In its very first verse, Genesis declares that “God created the heavens and the earth.” That phrase, “the heavens and the earth” was a Hebrew way of saying everything. It was the absolute beginning. Scholars call it creation ex nihilo, creation out of nothing.
It was God who created the earth. It was God who created the deep (the water). It was God who created the darkness. It was God who was moving to mold and shape His creation.
The earth was tohu wabhohu, without form and void. In Hebrew, tohu describes nothing. Bohu indicates emptiness. Thus, the earth was empty nothingness. That was the first step in God’s creation. But God was not willing for the earth to remain in the condition we call chaos.
Verses 3–5 describe God’s first steps to bring order out of chaos. God created light and separated the light from the darkness. Day and night emerged. The following verses chronicle God’s activity in molding and shaping the chaos until at the end of the chapter God calls His creation “very good.”
God’s Spirit brought order out of chaos. It is God’s way. He is never satisfied with empty nothingness. God desires productive order for His world.
Productive order in a world where gunmen threaten to blow up a theater with hundreds of hostages inside? Productive order where a sniper randomly shoots people? Productive order does not seem to be a part of our world.
Nor does it seem to be a part of many individual lives. Relationships fracture. Health fails. Economic security crumbles. Death separates. Dis-appointments prevail. For many, chaos is more than a condition. It is an address. Sometimes we all seem to live on Chaos Street. All of our efforts, all of our plans, all of our hopes fail. Try as we will, we come up empty. But God’s Spirit still moves over the empty nothingness of our world and of our lives.

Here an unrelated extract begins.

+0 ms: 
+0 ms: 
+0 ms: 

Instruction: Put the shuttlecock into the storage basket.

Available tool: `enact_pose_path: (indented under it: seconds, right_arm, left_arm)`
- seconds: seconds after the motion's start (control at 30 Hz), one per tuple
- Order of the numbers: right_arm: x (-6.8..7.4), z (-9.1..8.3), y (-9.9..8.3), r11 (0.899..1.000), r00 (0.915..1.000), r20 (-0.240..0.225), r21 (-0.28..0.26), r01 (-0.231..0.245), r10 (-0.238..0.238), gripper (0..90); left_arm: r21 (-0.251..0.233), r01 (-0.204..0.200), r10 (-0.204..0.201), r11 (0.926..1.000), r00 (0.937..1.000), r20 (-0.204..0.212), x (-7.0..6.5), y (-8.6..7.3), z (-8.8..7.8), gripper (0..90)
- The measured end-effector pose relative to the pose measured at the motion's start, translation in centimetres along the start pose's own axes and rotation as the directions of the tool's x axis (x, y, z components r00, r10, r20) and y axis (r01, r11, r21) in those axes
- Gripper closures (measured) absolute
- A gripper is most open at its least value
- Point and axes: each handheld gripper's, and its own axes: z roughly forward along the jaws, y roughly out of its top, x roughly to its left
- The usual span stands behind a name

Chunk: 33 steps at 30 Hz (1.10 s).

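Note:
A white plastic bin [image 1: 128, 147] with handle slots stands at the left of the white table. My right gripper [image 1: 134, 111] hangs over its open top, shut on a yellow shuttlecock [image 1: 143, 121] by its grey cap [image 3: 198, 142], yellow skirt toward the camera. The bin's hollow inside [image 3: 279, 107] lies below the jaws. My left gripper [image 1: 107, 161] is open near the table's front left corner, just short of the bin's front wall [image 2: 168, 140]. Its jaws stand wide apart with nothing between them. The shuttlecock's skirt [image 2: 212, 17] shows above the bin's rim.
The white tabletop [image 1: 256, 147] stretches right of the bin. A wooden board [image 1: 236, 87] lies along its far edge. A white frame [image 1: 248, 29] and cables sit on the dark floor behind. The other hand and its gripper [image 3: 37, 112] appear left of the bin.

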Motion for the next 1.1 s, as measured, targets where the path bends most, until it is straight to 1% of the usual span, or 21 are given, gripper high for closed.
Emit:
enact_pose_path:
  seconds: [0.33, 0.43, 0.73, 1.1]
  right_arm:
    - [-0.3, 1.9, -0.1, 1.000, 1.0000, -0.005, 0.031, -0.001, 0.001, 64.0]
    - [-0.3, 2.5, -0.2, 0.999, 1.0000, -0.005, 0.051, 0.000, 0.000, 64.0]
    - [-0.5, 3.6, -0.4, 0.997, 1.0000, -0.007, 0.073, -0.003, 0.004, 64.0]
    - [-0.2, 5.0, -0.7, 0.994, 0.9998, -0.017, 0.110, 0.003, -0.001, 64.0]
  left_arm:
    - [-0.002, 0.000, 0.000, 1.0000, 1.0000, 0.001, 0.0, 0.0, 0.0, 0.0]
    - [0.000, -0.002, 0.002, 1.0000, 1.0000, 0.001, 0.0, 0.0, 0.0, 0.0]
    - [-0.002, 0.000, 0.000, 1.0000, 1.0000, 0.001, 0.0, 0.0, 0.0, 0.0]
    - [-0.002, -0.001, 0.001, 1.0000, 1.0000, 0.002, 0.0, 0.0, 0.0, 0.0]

Romans 8:28 assures that “God causes all things to work together for good to those who love God” (NASV). The traditional reading of “all things work together for good” has caused some people to forget that God is in control. The result has been a kind of pantheism that says “things are going to work out for good.” Not so. Things are not in control. God is.

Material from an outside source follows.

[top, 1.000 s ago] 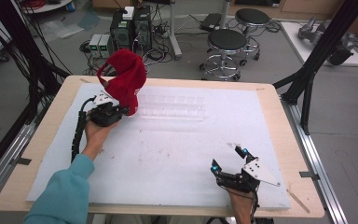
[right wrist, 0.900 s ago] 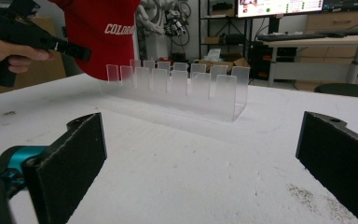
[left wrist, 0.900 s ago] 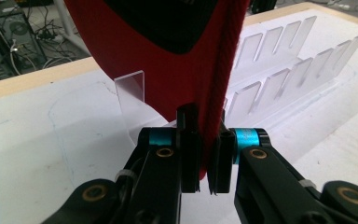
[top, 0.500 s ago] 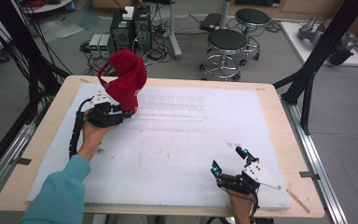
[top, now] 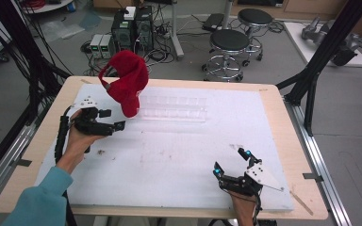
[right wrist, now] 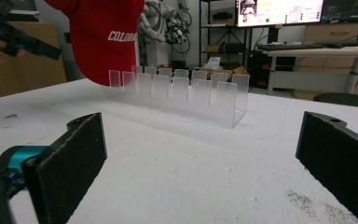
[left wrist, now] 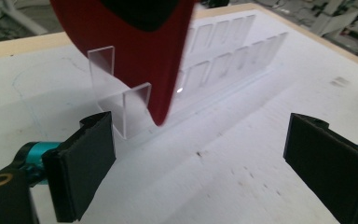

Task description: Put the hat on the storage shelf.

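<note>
A red cap (top: 125, 82) stands tilted on the left end of a clear slotted rack (top: 174, 108), its brim tip pointing down at the rack's first slots (left wrist: 121, 107). My left gripper (top: 114, 119) sits just left of the cap and apart from it. Its jaws have just been opening and now stand open with nothing between them (left wrist: 209, 168). The cap (left wrist: 130, 51) hangs close in front of it. Near the table's front right, my right gripper (top: 229, 161) rests open and empty, facing the rack (right wrist: 182, 93) and the cap (right wrist: 105, 37) from a distance.
A white foam sheet (top: 179, 160) covers the wooden table (top: 283, 113). Black frame posts (top: 311, 75) rise at the right and left edges. Stools (top: 228, 47) and computer boxes (top: 132, 26) stand on the floor beyond the far edge.
The left gripper has opened, let go of the red cap and drawn back to the left and toward the person. The cap stays on the rack. The right gripper has kept still.
</note>
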### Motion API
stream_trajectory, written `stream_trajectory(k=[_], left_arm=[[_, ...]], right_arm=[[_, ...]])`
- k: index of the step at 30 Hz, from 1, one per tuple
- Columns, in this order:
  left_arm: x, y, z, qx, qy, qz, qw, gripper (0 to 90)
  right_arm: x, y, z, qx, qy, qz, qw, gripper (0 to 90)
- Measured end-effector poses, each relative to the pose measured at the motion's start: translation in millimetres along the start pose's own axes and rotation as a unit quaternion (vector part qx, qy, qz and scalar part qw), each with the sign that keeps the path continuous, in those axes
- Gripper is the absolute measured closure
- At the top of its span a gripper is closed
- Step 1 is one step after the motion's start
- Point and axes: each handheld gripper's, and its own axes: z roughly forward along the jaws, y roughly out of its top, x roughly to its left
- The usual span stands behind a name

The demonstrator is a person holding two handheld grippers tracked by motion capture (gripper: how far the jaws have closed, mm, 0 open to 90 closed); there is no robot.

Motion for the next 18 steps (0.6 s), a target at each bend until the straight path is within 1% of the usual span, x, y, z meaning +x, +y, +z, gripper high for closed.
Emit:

Even here, however, there is a condition. God causes good “for those who love God.” The condition is loving God. The greatest commandment, Jesus said, was to “love the Lord your God with all your heart and with all your soul and with all your mind and with all your strength.” That is possible only through faith in Jesus Christ.
For those who love God, for those who respond to God’s purpose of salvation through faith in Christ, God works for good. It is His Spirit that moves over the chaos of life to bring order. The life that is open to God responds to God’s impulses, follows God’s leading. The life that shuns God has a hardened heart. Such a life will not acknowledge God nor allow God to work in it.

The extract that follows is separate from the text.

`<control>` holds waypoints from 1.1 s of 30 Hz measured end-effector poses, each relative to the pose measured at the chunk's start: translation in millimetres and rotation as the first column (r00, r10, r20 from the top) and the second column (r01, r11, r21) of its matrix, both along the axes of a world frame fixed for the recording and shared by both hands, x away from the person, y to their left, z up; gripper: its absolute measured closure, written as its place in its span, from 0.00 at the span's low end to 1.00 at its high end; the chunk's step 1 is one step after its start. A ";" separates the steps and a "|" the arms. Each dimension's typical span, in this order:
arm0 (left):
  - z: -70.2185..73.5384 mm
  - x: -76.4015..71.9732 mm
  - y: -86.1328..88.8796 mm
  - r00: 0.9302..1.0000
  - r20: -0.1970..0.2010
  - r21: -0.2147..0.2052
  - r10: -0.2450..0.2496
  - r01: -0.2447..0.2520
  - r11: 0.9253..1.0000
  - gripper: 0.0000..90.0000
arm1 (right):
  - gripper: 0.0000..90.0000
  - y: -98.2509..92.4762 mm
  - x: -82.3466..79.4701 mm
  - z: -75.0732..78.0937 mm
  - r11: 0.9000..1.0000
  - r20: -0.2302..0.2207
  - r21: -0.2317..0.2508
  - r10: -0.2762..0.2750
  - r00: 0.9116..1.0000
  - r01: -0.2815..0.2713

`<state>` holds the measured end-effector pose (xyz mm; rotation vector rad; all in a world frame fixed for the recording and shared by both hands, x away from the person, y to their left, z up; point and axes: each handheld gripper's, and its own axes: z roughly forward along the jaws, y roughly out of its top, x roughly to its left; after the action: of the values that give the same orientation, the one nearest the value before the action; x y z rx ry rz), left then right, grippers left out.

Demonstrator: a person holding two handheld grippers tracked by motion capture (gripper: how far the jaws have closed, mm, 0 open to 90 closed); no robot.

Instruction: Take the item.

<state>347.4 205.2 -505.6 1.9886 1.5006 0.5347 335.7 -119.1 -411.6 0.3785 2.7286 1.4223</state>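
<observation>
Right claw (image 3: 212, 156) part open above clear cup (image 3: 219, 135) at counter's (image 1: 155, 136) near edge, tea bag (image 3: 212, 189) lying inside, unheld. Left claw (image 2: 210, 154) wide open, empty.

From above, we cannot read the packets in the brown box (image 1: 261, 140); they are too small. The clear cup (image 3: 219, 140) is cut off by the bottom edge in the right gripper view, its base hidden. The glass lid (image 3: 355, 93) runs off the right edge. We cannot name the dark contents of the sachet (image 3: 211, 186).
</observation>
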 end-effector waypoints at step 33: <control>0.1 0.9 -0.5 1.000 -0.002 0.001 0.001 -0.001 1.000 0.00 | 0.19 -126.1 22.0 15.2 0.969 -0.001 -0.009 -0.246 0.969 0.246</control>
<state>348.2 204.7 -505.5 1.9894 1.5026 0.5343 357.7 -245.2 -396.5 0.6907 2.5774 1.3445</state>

Romans 8:28 does not promise that circumstances will work out as one desires. It does not promise that life will be better than before. But it does promise that chaos will not win. God’s Spirit works to bring good, to restore order and to make life productive once more.
The apostle Paul knew this truth well. In a letter to the church at Corinth, he reflected, “We are afflicted in every way, but not crushed; perplexed, but not despairing; persecuted, but not forsaken; struck down, but not destroyed” (2 Cor. 4:8–9).
In all things, the apostle was “more than a conqueror,” and he calls us to that same kind of living.
For all, chaos will be a condition of life at some time or another. For many, chaos will seem like a permanent address. In such times, it is strength to know that for those of us who love God through faith in Jesus Christ, God’s Spirit is still moving in all things to bring about good.
God is still in the business of bringing order out of chaos.